Este primer cuarto del siglo XXI se ha caracterizado por priorizar la imagen sobre la palabra. En un mundo donde las series, películas, emojis y pictogramas dominan, nos enfrentamos a una crisis que va más allá de la comunicación: una pérdida gradual de nuestra capacidad de abstracción.
Cada vez es más común que los instructivos sean sustituidos por imágenes, que las emociones se transmitan a través de emojis y que las ideas complejas sean reducidas a infografías. Esta preferencia, aparentemente inofensiva, genera un impacto profundo en nuestra manera de comprender el mundo y en cómo procesamos las ideas universales frente a las particulares.
La imagen: lo concreto
Las imágenes ofrecen experiencias particulares. Nos enfrentan a objetos específicos, como el dibujo de una silla, que representa únicamente esa silla. Aunque puedan ser esquemáticas o cargadas de matices, como las obras de Van Gogh, permanecen atadas a lo tangible.
Por el contrario, las palabras, como “silla”, invitan a un ejercicio de abstracción. No describen una silla específica, sino a todas las posibles. Nos obligan a utilizar nuestra imaginación para conceptualizar lo universal.
El lenguaje y la ausencia
Un aspecto crucial de la palabra es su capacidad para referirse a lo ausente. Mientras que la imagen se limita a lo que está presente, la palabra puede hablar de lo que no vemos, de lo que hemos perdido o de lo que nunca existió. Por ejemplo, una pintura puede mostrar una persona envejecida, pero no puede capturar “mi juventud perdida”.

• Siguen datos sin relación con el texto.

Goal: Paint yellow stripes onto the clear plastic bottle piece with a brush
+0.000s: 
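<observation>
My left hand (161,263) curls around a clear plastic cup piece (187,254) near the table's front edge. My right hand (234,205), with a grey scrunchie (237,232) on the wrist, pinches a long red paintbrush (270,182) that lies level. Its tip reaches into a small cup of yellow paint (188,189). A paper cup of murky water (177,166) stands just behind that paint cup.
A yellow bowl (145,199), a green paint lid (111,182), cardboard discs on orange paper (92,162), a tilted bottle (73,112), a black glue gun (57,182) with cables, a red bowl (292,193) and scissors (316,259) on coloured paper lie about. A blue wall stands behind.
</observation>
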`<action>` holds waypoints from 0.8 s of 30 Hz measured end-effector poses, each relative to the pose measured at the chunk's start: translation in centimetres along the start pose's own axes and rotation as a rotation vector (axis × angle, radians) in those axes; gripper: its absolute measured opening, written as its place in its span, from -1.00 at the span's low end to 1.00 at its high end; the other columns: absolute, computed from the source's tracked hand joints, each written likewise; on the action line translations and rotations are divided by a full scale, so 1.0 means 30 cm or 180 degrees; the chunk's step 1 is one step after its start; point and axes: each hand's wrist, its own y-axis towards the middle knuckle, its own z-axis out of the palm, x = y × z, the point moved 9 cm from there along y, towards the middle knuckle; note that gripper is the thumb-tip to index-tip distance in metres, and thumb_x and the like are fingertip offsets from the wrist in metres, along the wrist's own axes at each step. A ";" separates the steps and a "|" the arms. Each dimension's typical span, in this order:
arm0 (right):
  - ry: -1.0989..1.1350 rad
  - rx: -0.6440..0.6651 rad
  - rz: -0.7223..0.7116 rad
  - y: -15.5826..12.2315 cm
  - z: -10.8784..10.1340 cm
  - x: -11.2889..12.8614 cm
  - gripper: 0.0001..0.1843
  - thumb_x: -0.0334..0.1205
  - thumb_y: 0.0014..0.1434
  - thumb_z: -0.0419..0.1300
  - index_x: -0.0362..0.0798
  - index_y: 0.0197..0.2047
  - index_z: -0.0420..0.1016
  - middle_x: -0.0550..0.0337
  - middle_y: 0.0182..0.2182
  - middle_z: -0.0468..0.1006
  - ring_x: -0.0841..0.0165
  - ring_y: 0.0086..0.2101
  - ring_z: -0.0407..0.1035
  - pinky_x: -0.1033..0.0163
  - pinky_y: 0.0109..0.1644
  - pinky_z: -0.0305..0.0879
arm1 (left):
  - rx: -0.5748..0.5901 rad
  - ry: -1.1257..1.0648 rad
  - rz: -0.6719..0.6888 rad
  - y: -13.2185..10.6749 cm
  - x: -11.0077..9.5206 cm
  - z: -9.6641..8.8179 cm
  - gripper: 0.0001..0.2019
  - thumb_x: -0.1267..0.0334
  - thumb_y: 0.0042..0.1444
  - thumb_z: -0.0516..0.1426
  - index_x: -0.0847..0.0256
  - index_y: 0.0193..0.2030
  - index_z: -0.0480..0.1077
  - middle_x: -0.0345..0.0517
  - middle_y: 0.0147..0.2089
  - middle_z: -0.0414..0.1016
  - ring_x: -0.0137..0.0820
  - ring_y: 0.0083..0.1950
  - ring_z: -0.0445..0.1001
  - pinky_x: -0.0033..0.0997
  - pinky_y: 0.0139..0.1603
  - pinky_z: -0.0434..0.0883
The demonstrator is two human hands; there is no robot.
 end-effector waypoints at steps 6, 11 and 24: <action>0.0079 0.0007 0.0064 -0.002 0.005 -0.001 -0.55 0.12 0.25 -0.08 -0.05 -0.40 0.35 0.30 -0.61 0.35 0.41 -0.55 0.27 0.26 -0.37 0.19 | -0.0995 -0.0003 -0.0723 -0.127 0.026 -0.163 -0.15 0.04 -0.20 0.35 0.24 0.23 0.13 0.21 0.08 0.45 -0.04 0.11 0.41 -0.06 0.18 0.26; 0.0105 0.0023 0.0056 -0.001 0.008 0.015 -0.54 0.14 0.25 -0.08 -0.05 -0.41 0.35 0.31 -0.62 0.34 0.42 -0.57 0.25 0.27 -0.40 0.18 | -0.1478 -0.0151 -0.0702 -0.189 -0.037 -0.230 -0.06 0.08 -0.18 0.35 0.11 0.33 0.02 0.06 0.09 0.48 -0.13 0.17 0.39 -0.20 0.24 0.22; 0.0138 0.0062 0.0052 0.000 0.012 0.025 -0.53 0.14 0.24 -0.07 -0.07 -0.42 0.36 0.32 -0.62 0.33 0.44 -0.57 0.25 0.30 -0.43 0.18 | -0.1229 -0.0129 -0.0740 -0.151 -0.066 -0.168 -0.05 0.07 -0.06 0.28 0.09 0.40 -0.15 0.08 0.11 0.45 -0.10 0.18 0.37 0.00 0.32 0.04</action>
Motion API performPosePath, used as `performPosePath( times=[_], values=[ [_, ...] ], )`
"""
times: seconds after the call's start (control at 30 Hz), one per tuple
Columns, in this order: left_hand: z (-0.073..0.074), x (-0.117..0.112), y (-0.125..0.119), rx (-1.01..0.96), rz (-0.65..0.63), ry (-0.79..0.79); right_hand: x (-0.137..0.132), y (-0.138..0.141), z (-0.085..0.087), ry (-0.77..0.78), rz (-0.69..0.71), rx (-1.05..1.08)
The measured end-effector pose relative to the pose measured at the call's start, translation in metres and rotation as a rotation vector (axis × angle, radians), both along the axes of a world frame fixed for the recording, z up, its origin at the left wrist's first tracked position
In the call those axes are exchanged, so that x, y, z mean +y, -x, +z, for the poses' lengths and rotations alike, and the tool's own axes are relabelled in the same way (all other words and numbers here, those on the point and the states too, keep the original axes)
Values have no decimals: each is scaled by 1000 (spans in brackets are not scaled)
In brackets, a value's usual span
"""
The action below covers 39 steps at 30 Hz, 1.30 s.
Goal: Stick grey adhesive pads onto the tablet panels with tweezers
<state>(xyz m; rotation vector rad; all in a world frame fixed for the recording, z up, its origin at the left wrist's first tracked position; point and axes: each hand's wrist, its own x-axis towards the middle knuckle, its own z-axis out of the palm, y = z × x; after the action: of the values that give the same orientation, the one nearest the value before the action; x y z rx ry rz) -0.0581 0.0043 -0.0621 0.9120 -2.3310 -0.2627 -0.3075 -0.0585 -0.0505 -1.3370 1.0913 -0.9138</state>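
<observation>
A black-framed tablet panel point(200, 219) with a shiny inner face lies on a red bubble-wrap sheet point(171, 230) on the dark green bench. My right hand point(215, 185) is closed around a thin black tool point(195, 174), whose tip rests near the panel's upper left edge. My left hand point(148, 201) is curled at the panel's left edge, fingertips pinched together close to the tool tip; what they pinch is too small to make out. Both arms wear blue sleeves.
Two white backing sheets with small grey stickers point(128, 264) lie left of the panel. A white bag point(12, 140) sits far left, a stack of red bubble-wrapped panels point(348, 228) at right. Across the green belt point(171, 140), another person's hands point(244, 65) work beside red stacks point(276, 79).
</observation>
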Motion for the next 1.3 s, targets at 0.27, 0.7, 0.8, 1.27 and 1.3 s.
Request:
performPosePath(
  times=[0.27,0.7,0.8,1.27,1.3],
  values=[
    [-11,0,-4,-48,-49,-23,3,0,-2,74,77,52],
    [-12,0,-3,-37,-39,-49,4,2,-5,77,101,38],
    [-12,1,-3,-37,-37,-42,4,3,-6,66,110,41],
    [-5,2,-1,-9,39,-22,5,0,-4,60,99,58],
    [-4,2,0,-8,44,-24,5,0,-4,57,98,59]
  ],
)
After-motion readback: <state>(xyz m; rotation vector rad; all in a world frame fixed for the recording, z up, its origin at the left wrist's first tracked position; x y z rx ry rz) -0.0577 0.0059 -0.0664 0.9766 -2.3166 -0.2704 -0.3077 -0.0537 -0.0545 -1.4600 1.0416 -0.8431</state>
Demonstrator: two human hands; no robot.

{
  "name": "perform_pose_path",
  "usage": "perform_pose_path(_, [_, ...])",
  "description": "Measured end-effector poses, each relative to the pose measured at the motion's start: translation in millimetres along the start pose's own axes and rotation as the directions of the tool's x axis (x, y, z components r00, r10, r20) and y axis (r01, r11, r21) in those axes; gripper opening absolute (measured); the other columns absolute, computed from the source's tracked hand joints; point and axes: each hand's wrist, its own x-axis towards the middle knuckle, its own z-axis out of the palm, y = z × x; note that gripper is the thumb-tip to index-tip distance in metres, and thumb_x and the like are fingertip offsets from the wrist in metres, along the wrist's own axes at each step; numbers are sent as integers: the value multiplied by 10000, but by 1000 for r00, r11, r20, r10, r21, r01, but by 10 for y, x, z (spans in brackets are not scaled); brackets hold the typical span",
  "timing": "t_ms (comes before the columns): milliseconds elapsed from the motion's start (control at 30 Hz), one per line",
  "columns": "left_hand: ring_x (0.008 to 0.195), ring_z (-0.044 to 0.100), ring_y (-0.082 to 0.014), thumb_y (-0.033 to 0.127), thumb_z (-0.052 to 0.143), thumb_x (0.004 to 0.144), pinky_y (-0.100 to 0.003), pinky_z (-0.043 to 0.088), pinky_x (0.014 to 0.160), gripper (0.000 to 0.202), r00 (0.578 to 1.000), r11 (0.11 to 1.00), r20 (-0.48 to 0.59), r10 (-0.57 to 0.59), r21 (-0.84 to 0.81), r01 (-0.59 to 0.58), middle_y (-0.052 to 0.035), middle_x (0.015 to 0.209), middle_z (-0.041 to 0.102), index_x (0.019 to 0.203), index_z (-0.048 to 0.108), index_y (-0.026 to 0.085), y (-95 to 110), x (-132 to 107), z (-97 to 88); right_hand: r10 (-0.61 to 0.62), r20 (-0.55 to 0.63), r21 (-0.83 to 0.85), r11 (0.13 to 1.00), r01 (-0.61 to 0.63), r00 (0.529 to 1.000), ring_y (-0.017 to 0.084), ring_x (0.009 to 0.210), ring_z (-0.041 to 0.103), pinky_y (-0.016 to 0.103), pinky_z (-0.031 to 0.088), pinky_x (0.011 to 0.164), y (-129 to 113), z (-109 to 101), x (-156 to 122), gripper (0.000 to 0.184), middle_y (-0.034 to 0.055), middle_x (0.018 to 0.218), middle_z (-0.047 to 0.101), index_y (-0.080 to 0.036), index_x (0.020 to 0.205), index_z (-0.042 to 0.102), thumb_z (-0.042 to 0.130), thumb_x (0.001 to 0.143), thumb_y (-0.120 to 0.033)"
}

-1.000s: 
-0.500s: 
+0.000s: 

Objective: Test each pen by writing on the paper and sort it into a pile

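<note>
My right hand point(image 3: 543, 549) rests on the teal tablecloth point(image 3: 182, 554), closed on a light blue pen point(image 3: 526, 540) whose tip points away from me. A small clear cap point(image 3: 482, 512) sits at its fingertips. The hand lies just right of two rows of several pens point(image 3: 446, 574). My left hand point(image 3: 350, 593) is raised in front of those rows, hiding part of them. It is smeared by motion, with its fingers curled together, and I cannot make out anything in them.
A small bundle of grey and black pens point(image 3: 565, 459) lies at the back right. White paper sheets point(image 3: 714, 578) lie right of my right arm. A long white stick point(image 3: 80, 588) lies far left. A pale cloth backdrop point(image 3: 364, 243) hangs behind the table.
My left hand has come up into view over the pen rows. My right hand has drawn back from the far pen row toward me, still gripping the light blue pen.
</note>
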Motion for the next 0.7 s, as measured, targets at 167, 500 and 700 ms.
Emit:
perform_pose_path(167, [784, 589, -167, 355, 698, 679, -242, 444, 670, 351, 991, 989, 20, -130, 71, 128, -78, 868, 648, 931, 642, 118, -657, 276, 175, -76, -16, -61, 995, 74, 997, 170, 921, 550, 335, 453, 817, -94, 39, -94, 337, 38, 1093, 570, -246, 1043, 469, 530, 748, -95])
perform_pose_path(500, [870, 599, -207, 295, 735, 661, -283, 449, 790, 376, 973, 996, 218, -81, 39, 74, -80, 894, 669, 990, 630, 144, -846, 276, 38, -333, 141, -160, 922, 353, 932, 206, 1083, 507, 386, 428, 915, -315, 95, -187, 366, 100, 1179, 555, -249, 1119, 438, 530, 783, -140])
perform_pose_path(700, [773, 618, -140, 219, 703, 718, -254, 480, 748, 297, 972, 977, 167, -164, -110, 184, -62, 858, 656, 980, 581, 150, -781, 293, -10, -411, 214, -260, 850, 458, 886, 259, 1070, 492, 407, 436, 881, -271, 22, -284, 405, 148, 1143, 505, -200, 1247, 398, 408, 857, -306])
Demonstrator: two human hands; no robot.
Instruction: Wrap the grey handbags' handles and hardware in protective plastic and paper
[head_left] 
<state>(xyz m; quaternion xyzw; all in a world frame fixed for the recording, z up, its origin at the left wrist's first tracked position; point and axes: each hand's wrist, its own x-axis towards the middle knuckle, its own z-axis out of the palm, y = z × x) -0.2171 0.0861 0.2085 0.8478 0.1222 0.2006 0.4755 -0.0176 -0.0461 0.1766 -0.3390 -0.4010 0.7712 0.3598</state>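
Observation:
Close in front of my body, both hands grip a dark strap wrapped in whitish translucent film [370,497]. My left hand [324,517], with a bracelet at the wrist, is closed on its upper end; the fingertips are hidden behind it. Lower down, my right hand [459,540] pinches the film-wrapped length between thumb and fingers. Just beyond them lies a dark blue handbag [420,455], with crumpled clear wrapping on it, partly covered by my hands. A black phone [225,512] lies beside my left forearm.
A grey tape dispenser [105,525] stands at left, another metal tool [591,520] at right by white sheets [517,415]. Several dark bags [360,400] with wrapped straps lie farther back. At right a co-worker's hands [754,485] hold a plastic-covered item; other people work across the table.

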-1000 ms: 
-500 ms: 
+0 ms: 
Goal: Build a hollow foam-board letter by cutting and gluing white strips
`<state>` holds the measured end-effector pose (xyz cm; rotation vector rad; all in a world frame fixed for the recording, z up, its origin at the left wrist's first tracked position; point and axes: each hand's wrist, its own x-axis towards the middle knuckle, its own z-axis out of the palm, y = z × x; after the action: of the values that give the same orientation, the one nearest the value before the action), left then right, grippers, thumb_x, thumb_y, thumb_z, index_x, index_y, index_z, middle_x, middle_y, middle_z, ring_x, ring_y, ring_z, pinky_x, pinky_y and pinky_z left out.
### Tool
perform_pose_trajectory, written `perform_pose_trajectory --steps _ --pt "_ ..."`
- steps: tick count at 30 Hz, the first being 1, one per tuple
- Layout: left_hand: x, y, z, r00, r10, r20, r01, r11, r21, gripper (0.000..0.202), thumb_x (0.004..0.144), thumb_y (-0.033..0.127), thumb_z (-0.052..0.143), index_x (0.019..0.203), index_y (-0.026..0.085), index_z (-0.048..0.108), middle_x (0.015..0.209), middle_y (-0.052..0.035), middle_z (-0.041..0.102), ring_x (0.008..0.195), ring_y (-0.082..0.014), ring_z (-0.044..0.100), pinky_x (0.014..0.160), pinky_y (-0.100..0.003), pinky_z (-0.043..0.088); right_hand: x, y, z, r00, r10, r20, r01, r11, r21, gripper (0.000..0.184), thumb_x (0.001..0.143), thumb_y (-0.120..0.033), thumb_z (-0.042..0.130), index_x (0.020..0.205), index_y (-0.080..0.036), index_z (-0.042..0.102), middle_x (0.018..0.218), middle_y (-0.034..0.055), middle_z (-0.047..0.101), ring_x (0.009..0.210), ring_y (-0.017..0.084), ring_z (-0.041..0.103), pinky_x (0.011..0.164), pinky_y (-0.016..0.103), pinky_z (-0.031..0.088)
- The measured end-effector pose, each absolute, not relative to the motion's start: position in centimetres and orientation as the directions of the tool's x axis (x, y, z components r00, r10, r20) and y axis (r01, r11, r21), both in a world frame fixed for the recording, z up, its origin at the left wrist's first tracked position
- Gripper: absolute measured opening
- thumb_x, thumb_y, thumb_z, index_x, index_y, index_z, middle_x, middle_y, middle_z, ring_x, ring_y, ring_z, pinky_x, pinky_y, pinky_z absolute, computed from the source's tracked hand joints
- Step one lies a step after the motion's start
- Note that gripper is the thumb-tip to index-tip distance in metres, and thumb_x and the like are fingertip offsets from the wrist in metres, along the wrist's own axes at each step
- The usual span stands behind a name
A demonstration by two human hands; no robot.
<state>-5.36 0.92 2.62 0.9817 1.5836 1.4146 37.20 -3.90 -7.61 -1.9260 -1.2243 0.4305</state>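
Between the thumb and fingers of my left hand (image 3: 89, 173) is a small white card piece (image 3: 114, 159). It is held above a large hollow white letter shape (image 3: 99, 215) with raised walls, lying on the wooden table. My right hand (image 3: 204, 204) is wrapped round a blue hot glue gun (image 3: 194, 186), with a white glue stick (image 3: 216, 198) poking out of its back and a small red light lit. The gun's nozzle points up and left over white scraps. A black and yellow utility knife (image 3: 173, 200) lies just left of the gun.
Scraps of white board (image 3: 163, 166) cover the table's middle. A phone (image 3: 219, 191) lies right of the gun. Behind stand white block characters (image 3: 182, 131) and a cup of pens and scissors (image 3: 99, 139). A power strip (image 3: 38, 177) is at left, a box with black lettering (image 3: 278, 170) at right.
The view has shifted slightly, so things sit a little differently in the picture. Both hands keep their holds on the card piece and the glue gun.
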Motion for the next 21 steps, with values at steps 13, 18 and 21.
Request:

El lenguaje, con su capacidad para abordar lo abstracto, nos conecta con nuestras aspiraciones, carencias y recuerdos. Es un vehículo para explorar el pasado, cuestionar el presente y soñar con futuros posibles.
El costo de privilegiar la imagen
La frase “una imagen vale más que mil palabras” ha sido la bandera de la cultura visual contemporánea. Sin embargo, esta afirmación ignora las limitaciones inherentes de la imagen frente al lenguaje. Al privilegiar lo visual, nos arriesgamos a sacrificar nuestra capacidad de abstracción, nuestra conexión con lo ausente y, en última instancia, nuestra humanidad.
Es necesario repensar el lugar que damos a las palabras en nuestras vidas. Si bien las imágenes tienen un valor indudable, no pueden reemplazar la profundidad, la complejidad y el poder evocador del lenguaje. ¿Qué costo estamos dispuestos a pagar por vivir en un mundo donde lo visual eclipsa las palabras?